───── Entries shown ─────

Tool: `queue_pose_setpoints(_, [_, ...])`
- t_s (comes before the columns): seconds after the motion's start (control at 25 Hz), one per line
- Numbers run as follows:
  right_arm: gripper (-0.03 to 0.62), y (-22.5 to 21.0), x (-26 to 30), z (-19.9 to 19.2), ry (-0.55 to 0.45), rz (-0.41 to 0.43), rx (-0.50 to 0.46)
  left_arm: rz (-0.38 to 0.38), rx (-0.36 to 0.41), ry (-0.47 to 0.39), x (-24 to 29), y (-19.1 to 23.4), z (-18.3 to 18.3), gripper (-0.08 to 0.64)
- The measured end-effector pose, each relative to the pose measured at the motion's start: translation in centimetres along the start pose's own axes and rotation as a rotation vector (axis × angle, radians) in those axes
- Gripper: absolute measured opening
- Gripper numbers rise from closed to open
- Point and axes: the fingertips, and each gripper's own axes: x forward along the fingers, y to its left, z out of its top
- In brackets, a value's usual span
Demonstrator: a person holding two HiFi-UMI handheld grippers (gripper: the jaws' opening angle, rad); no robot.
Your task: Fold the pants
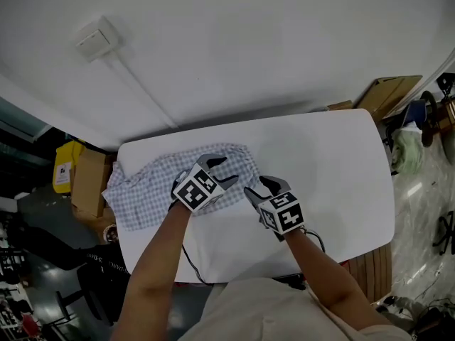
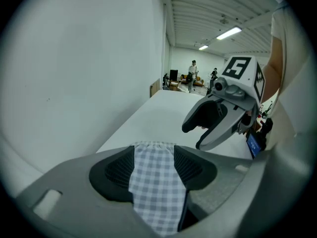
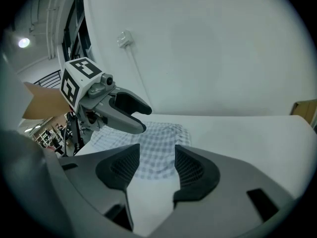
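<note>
1 pants [image 1: 142, 188] on 1 table [image 1: 341, 162]; left tongs [image 1: 223, 170], right tongs [image 1: 257, 185] (2) gaping.

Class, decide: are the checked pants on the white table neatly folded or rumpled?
Rumpled: the blue-and-white checked cloth pants lie bunched with uneven, wavy edges, no crisp fold.

The white table [image 1: 334, 176] is lying bare to the right of the checked pants [image 1: 142, 190], which are covering its left part. The 2 grippers, left gripper [image 1: 222, 170] and right gripper [image 1: 257, 187], are crowding just beside each other at the pants' right end. The wall [image 1: 249, 41] is closing off the far side.
</note>
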Motion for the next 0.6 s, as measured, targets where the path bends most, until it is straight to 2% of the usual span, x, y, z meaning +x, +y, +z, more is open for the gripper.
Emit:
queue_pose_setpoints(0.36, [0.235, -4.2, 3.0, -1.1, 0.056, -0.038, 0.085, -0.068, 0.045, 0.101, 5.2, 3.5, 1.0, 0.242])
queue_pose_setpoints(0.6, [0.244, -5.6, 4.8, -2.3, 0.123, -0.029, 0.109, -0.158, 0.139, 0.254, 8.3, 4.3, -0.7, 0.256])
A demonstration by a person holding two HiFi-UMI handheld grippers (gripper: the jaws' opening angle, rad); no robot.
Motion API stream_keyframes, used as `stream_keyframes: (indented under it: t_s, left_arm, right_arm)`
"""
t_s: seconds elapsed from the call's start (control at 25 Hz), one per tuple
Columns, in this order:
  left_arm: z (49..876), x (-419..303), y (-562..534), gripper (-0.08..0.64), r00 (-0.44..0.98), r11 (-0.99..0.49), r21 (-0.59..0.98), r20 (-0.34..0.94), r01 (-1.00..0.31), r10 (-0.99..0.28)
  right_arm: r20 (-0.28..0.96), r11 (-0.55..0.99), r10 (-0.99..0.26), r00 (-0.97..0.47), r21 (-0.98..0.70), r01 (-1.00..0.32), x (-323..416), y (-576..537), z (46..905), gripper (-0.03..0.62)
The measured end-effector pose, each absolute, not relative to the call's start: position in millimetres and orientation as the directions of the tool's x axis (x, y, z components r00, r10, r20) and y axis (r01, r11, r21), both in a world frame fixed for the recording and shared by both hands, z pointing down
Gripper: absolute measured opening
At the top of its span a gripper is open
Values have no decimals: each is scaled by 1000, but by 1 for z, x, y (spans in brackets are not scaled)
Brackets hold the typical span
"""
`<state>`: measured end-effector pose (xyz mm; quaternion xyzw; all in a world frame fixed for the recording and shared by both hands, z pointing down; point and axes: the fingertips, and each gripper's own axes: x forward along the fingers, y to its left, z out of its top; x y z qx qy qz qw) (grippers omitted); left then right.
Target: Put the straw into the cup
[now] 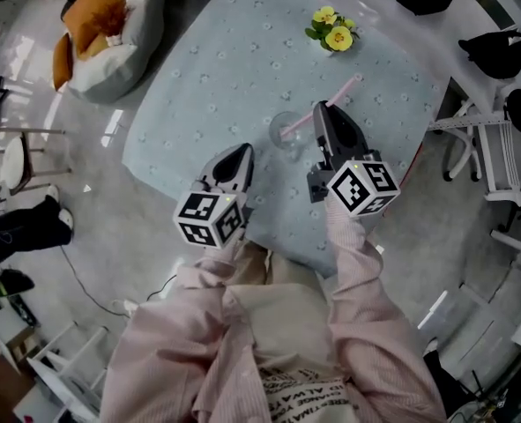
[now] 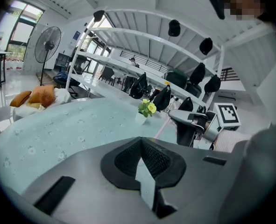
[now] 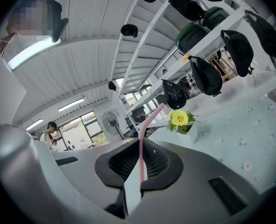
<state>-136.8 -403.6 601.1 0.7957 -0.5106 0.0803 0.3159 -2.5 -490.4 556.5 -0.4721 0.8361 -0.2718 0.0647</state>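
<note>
A clear cup [image 1: 286, 136] stands on the table's pale blue cloth [image 1: 207, 86]. A pink straw [image 1: 341, 92] slants from upper right down to the cup's mouth; whether its lower end is inside I cannot tell. My right gripper [image 1: 323, 111] is shut on the straw just right of the cup. In the right gripper view the straw [image 3: 141, 148] rises from between the closed jaws of that gripper [image 3: 140, 146] and bends right at the top. My left gripper [image 1: 242, 153] is shut and empty, hanging left of the cup. In its own view the left gripper [image 2: 141, 143] holds nothing.
A small pot of yellow flowers [image 1: 332, 32] stands at the table's far side, also seen as flowers [image 3: 180, 120] and flowers [image 2: 147, 108]. A beanbag with an orange cushion [image 1: 101, 25] lies on the floor at left. White racks [image 1: 494, 161] stand to the right.
</note>
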Motion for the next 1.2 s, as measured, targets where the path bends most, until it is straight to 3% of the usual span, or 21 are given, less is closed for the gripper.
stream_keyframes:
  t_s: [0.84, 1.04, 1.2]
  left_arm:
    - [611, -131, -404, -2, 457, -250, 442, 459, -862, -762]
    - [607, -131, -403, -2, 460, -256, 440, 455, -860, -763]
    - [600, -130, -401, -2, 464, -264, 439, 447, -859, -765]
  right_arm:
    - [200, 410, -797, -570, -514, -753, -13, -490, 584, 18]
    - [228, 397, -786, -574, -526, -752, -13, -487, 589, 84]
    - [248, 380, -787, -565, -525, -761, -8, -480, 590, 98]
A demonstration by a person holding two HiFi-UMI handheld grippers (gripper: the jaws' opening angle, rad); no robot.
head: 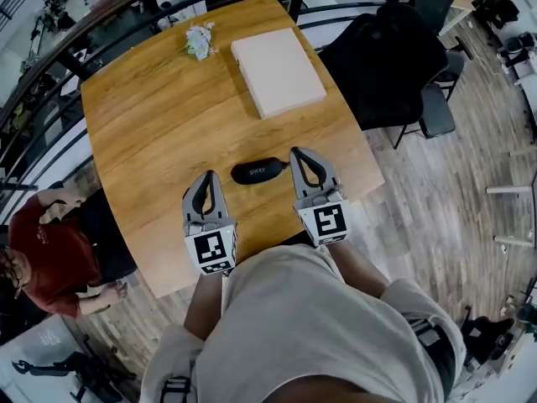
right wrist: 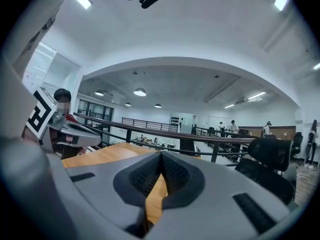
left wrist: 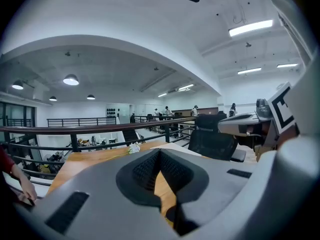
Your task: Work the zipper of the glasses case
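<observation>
A black zippered glasses case (head: 256, 171) lies on the wooden table (head: 159, 124), closed as far as I can tell, with nothing touching it. My left gripper (head: 207, 177) hovers just left of and nearer than the case, jaws shut and empty. My right gripper (head: 299, 154) hovers just right of the case, also shut with nothing in it. In the left gripper view the left gripper's (left wrist: 159, 152) jaws meet at the tips with only table showing behind them. The right gripper view shows the right gripper (right wrist: 161, 155) the same way. Neither gripper view shows the case.
A flat beige box (head: 277, 70) lies at the far side of the table, with a small bunch of white flowers (head: 200, 39) to its left. A black office chair (head: 394, 61) stands at the right. A railing (head: 101, 19) curves behind the table. A seated person in red (head: 46, 254) is at the left.
</observation>
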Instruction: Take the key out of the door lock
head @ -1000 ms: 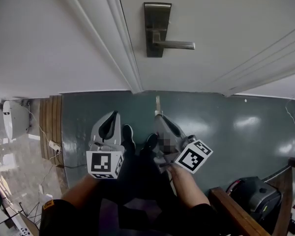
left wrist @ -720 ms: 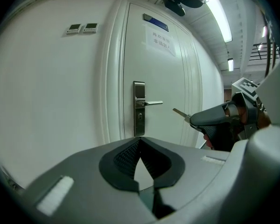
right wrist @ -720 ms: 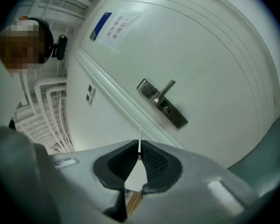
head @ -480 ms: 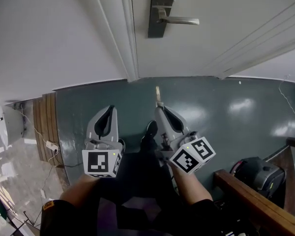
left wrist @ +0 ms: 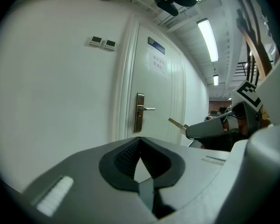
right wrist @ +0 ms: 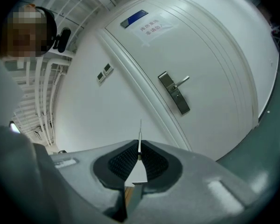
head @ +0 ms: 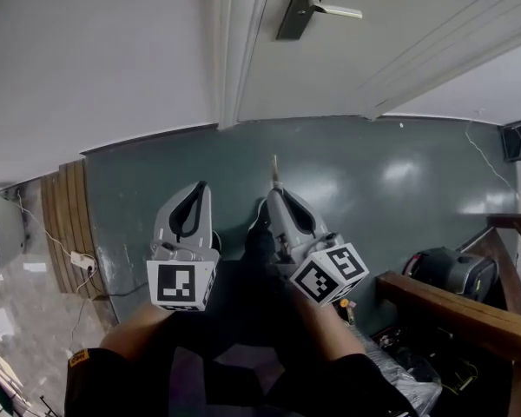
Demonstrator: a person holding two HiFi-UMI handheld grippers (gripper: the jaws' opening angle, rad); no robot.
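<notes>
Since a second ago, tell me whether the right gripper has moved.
Yes. The right gripper, shut on the key, has drawn back from the door: more floor now separates them.

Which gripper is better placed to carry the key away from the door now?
Right. The right gripper is shut on the key, which is already out of the door lock. The left gripper is shut with nothing between its jaws.

glossy floor [head: 399, 198], matt door [head: 417, 33], metal handle [head: 334, 9] and key [head: 275, 172].
</notes>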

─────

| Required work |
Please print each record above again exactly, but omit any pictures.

| Response below |
Tool: `queue_pose_setpoints(_, [_, ...])`
- t_s (comes before the columns): seconds after the motion's start (control at 25 Hz), one per line
- Numbers run as follows:
  right_arm: gripper (-0.03 to 0.62), y (-22.5 to 21.0), x (-26 to 30), z (-19.9 to 19.2), ry (-0.55 to 0.45), rz (-0.41 to 0.43), rx (-0.50 to 0.46)
  left_arm: rz (-0.38 to 0.38), rx (-0.36 to 0.41), ry (-0.47 to 0.39), x (-24 to 29), y (-19.1 to 23.4), z (-18.3 to 18.3), gripper (-0.08 to 0.64)
- The measured end-effector pose, each relative to the pose measured at the motion's start: translation in centimetres along the start pose's own axes and rotation as a rotation vector (axis × angle, radians) in those axes
- Gripper: absolute measured opening
- Gripper numbers rise from closed to open
- Point and axes: the fingertips, and each gripper's own axes: x forward along the fingers, y to its left, z out of its top
- In brackets, a value's usual span
Demonstrator: a person holding two HiFi-UMI handheld grippers (gripper: the jaws' opening angle, rad); no robot.
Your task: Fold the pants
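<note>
1 pants [image 1: 142, 188] on 1 table [image 1: 341, 162]; left tongs [image 1: 223, 170], right tongs [image 1: 257, 185] (2) gaping.

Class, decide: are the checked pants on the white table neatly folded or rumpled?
Rumpled: the blue-and-white checked cloth pants lie bunched with uneven, wavy edges, no crisp fold.

The white table [image 1: 334, 176] is lying bare to the right of the checked pants [image 1: 142, 190], which are covering its left part. The 2 grippers, left gripper [image 1: 222, 170] and right gripper [image 1: 257, 187], are crowding just beside each other at the pants' right end. The wall [image 1: 249, 41] is closing off the far side.
</note>
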Motion for the next 0.6 s, as measured, targets where the path bends most, until it is straight to 2% of the usual span, x, y, z meaning +x, +y, +z, more is open for the gripper.
Emit:
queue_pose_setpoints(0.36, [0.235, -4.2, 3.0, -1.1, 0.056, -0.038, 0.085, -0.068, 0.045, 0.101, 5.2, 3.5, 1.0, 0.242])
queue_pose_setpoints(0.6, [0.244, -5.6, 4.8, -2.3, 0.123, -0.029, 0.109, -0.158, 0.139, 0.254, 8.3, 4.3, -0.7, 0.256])
A demonstration by a person holding two HiFi-UMI handheld grippers (gripper: the jaws' opening angle, rad); no robot.
Motion API stream_keyframes, used as `stream_keyframes: (indented under it: t_s, left_arm, right_arm)`
"""
t_s: seconds elapsed from the call's start (control at 25 Hz), one per tuple
Columns, in this order:
  left_arm: z (49..876), x (-419..303), y (-562..534), gripper (-0.08..0.64), r00 (-0.44..0.98), r11 (-0.99..0.49), r21 (-0.59..0.98), r20 (-0.34..0.94), r01 (-1.00..0.31), r10 (-0.99..0.28)
  right_arm: r20 (-0.28..0.96), r11 (-0.55..0.99), r10 (-0.99..0.26), r00 (-0.97..0.47), r21 (-0.98..0.70), r01 (-1.00..0.32), x (-323..416), y (-576..537), z (46..905), gripper (-0.03..0.62)
The measured end-effector pose, each absolute, not relative to the call's start: position in millimetres and orientation as the directions of the tool's x axis (x, y, z components r00, r10, r20) and y axis (r01, r11, r21), both in a world frame fixed for the recording and shared by both hands, z pointing down
Gripper: absolute measured opening
At the top of its span a gripper is open
Values have no decimals: each is scaled by 1000, but by 1 for z, x, y (spans in brackets are not scaled)
Brackets hold the typical span
"""
`<state>`: measured end-effector pose (xyz mm; quaternion xyzw; all in a world frame fixed for the recording and shared by both hands, z pointing down; point and axes: the fingertips, and each gripper's own axes: x forward along the fingers, y to its left, z out of its top; x y z qx qy qz qw) (grippers omitted); left then right.
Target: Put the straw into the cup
[now] 
[now] 
[now] 
<state>-136.8 -403.6 601.1 0.7957 -0.5106 0.0803 0.3159 -2.5 -490.4 556.5 -0.4721 0.8361 -0.2718 0.0647</state>
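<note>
A clear cup [image 1: 286, 136] stands on the table's pale blue cloth [image 1: 207, 86]. A pink straw [image 1: 341, 92] slants from upper right down to the cup's mouth; whether its lower end is inside I cannot tell. My right gripper [image 1: 323, 111] is shut on the straw just right of the cup. In the right gripper view the straw [image 3: 141, 148] rises from between the closed jaws of that gripper [image 3: 140, 146] and bends right at the top. My left gripper [image 1: 242, 153] is shut and empty, hanging left of the cup. In its own view the left gripper [image 2: 141, 143] holds nothing.
A small pot of yellow flowers [image 1: 332, 32] stands at the table's far side, also seen as flowers [image 3: 180, 120] and flowers [image 2: 147, 108]. A beanbag with an orange cushion [image 1: 101, 25] lies on the floor at left. White racks [image 1: 494, 161] stand to the right.
</note>
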Motion for the next 1.2 s, as measured, targets where the path bends most, until it is straight to 3% of the usual span, or 21 are given, less is closed for the gripper.
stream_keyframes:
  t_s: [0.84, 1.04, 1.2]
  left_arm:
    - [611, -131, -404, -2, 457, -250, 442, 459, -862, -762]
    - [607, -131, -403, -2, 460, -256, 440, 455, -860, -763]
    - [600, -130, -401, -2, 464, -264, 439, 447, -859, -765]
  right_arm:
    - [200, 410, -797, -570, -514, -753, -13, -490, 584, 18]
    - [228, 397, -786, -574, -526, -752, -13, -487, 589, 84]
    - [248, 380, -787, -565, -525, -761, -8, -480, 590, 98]
A demonstration by a person holding two HiFi-UMI handheld grippers (gripper: the jaws' opening angle, rad); no robot.
head: 
right wrist: 
left wrist: 
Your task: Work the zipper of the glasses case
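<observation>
A black zippered glasses case (head: 256, 171) lies on the wooden table (head: 159, 124), closed as far as I can tell, with nothing touching it. My left gripper (head: 207, 177) hovers just left of and nearer than the case, jaws shut and empty. My right gripper (head: 299, 154) hovers just right of the case, also shut with nothing in it. In the left gripper view the left gripper's (left wrist: 159, 152) jaws meet at the tips with only table showing behind them. The right gripper view shows the right gripper (right wrist: 161, 155) the same way. Neither gripper view shows the case.
A flat beige box (head: 277, 70) lies at the far side of the table, with a small bunch of white flowers (head: 200, 39) to its left. A black office chair (head: 394, 61) stands at the right. A railing (head: 101, 19) curves behind the table. A seated person in red (head: 46, 254) is at the left.
</observation>
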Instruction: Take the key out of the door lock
head @ -1000 ms: 
left wrist @ -720 ms: 
right wrist @ -720 ms: 
head @ -480 ms: 
left wrist @ +0 ms: 
right wrist @ +0 ms: 
head @ +0 ms: 
Demonstrator: a person holding two HiFi-UMI handheld grippers (gripper: the jaws' opening angle, rad); no robot.
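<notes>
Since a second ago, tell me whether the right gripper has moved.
Yes. The right gripper, shut on the key, has drawn back from the door: more floor now separates them.

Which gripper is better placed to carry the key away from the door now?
Right. The right gripper is shut on the key, which is already out of the door lock. The left gripper is shut with nothing between its jaws.

glossy floor [head: 399, 198], matt door [head: 417, 33], metal handle [head: 334, 9] and key [head: 275, 172].
</notes>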

Now the answer is complete.